### Exercise aim
Gather all lines in the data that hold the string "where".

### Data
────────────────────

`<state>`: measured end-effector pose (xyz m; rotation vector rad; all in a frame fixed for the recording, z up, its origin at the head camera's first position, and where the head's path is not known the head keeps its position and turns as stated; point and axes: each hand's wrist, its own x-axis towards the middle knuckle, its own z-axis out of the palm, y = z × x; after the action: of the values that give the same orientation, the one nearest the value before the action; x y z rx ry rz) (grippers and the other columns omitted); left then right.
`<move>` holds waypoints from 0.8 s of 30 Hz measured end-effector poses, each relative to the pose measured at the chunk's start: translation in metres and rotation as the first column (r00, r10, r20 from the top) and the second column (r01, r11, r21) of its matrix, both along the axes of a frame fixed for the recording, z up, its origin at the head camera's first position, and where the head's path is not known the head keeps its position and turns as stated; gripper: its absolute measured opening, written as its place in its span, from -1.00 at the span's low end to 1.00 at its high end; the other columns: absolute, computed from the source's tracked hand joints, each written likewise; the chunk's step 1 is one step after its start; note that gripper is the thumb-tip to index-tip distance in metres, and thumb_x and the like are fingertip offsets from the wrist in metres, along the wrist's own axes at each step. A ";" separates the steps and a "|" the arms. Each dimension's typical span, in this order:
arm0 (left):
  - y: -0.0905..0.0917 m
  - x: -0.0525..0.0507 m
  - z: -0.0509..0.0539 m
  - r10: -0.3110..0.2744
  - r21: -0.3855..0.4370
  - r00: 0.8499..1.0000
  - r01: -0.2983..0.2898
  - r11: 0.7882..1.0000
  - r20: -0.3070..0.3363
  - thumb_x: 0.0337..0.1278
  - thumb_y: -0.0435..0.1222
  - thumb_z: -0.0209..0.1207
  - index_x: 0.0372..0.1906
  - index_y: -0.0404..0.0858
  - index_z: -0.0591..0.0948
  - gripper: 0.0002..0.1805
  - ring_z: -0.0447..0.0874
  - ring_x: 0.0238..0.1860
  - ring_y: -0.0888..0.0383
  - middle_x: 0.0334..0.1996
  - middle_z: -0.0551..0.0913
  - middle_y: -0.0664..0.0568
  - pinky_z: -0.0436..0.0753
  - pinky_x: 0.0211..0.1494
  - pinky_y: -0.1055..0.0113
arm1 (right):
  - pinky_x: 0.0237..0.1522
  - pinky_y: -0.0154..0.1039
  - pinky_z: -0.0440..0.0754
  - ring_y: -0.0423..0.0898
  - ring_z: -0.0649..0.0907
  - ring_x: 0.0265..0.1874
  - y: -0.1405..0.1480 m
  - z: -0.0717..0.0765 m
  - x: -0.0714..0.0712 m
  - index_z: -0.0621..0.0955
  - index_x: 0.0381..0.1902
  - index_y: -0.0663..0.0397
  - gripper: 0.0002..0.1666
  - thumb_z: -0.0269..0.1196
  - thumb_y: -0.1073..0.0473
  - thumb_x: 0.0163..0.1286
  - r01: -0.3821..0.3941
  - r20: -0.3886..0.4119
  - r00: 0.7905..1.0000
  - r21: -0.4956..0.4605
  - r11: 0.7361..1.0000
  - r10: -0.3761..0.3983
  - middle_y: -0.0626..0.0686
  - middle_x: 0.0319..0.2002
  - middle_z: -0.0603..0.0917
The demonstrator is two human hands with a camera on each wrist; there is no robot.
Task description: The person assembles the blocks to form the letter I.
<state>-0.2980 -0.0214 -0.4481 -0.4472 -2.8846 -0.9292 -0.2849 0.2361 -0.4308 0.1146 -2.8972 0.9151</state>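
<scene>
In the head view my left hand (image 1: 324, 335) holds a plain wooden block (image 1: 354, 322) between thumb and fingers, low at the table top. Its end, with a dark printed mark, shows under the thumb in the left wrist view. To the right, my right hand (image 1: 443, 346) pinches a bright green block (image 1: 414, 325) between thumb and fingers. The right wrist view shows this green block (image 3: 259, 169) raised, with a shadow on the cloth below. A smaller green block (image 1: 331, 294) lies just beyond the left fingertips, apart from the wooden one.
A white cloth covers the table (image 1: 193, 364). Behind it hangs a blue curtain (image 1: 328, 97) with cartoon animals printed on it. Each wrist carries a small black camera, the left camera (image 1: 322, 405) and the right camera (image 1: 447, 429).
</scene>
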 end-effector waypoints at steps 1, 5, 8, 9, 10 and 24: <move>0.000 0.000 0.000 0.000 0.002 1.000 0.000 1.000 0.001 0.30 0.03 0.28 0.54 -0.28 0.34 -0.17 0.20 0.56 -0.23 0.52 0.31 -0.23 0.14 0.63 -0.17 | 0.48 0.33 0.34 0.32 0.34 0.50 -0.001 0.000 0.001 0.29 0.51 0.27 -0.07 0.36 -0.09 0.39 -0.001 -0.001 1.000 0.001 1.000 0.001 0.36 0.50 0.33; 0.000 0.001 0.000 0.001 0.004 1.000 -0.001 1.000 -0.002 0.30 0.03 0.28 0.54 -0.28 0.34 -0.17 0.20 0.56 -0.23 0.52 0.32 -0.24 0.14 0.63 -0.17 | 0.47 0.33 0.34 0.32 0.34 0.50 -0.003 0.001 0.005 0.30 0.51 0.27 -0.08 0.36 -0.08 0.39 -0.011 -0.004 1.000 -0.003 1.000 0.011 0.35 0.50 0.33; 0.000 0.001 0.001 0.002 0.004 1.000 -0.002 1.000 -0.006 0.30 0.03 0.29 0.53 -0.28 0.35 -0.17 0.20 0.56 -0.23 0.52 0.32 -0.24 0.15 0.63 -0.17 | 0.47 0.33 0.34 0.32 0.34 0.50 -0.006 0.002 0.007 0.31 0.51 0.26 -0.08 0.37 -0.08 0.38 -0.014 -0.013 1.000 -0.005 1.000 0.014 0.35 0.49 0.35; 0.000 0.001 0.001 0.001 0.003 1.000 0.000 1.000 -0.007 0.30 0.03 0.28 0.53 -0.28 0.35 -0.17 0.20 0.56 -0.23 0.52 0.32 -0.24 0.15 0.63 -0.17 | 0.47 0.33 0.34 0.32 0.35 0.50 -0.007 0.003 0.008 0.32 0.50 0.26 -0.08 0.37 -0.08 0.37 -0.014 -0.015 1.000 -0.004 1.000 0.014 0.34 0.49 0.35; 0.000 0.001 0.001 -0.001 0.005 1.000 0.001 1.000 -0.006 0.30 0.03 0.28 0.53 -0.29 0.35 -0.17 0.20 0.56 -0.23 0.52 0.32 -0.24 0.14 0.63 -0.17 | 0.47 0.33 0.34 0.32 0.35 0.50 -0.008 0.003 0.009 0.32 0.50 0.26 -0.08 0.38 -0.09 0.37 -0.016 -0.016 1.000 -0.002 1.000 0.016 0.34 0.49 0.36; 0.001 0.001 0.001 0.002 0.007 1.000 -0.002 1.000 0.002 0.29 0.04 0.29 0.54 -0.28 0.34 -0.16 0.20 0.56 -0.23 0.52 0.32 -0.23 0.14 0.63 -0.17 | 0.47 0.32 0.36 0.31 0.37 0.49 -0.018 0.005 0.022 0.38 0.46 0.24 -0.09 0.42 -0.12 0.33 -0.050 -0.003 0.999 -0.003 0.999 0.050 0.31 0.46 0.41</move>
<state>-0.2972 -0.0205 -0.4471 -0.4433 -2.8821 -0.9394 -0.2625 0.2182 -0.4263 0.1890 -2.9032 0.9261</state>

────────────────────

### Solution to this exercise
`<state>`: measured end-effector pose (xyz m; rotation vector rad; all in a frame fixed for the recording, z up, its origin at the head camera's first position, and where the head's path is not known the head keeps its position and turns as stated; point and axes: each hand's wrist, its own x-axis towards the middle knuckle, its own z-axis out of the palm, y = z × x; after the action: of the values that give the same orientation, the one nearest the value before the action; x y z rx ry rz) (grippers and the other columns omitted); left then right.
`<move>` holds waypoints from 0.8 s of 30 Hz measured end-effector poses, each relative to the pose measured at the chunk's start: translation in metres and rotation as the first column (r00, r10, r20 from the top) and the second column (r01, r11, r21) of its matrix, both along the axes of a frame fixed for the recording, z up, its origin at the head camera's first position, and where the head's path is not known the head keeps its position and turns as stated; gripper: its absolute measured opening, written as its place in its span, from -1.00 at the span's low end to 1.00 at its high end; the other columns: absolute, computed from the source's tracked hand joints, each written likewise; the chunk's step 1 is one step after its start; note that gripper is the thumb-tip to index-tip distance in metres, and thumb_x and the like are fingertip offsets from the wrist in metres, along the wrist's own axes at each step. A ";" separates the steps and a "|" the arms. Each dimension's typical span, in this order:

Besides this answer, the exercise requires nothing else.